§ **Problem to solve**
Scan the lines below for the string "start" and copy every one that has it.

§ **Supplied information**
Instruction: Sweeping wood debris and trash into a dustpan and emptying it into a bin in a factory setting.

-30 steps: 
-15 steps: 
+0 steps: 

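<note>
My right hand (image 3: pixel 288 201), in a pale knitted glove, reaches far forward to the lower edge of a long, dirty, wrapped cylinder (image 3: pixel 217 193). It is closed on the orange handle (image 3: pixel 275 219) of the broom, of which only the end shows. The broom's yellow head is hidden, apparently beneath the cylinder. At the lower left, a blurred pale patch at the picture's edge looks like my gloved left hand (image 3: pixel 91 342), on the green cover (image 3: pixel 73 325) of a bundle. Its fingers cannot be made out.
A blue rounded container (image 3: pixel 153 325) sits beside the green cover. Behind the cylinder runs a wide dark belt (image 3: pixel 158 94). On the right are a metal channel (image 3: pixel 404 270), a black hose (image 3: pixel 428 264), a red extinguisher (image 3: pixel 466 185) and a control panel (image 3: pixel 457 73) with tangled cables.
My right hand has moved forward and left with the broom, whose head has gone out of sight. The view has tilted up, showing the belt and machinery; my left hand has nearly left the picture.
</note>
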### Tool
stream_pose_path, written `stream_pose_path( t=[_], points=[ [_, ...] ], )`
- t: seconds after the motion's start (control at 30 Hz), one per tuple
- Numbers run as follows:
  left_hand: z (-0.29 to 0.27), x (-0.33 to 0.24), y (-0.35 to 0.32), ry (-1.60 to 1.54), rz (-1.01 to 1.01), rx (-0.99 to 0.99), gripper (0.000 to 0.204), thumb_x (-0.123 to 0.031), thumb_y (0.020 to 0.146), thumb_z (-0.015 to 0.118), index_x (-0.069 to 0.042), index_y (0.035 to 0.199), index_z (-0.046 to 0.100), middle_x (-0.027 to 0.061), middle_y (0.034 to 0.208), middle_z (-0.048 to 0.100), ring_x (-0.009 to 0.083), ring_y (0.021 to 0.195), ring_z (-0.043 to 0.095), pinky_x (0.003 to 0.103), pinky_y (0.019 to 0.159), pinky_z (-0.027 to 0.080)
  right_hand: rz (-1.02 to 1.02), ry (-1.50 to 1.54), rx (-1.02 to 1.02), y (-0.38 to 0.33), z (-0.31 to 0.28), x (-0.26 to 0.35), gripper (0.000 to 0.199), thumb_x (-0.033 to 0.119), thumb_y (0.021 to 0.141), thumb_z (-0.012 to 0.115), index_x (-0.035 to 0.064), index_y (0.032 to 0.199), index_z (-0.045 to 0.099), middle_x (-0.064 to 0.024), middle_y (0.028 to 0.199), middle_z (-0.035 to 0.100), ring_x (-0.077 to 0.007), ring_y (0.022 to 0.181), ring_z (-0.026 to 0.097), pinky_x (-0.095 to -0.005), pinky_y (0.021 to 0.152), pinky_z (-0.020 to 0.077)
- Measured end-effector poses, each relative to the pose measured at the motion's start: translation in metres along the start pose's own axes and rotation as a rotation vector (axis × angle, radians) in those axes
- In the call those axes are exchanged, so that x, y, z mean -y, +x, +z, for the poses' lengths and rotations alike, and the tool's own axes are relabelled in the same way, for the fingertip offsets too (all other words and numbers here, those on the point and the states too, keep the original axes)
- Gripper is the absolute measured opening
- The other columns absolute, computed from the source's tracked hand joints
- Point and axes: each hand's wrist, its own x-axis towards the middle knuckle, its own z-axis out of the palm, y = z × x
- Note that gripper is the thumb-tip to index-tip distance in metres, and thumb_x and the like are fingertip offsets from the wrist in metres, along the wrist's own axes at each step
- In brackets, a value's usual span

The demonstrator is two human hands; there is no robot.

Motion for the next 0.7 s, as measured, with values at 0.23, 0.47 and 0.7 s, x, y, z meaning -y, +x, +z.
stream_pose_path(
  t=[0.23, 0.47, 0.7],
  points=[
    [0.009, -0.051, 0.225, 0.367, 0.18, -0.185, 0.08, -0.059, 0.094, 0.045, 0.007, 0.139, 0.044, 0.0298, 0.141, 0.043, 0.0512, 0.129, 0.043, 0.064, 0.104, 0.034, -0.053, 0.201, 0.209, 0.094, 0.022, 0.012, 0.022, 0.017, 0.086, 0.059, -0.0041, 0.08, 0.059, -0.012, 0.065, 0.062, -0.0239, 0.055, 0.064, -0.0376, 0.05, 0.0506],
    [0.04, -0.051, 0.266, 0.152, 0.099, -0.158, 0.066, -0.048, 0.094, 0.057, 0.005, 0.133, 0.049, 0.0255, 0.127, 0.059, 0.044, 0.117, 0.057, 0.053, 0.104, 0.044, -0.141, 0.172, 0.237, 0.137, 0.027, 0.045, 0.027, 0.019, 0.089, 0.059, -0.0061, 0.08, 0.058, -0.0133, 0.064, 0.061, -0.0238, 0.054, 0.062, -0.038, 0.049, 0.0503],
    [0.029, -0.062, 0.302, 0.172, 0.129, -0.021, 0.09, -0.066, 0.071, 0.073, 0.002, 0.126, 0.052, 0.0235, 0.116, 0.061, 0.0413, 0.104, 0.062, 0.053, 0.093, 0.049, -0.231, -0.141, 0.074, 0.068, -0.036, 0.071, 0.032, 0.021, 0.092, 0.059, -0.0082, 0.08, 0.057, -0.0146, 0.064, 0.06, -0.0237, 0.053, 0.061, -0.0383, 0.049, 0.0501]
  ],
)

§ **Task output**
- t: seconds after the motion's start (control at 30 Hz), one per tuple
- Measured end-effector poses, each relative to the pose measured at the motion's start: translation in metres along the start pose's own axes and rotation as a rotation vector (axis × angle, radians) in those axes

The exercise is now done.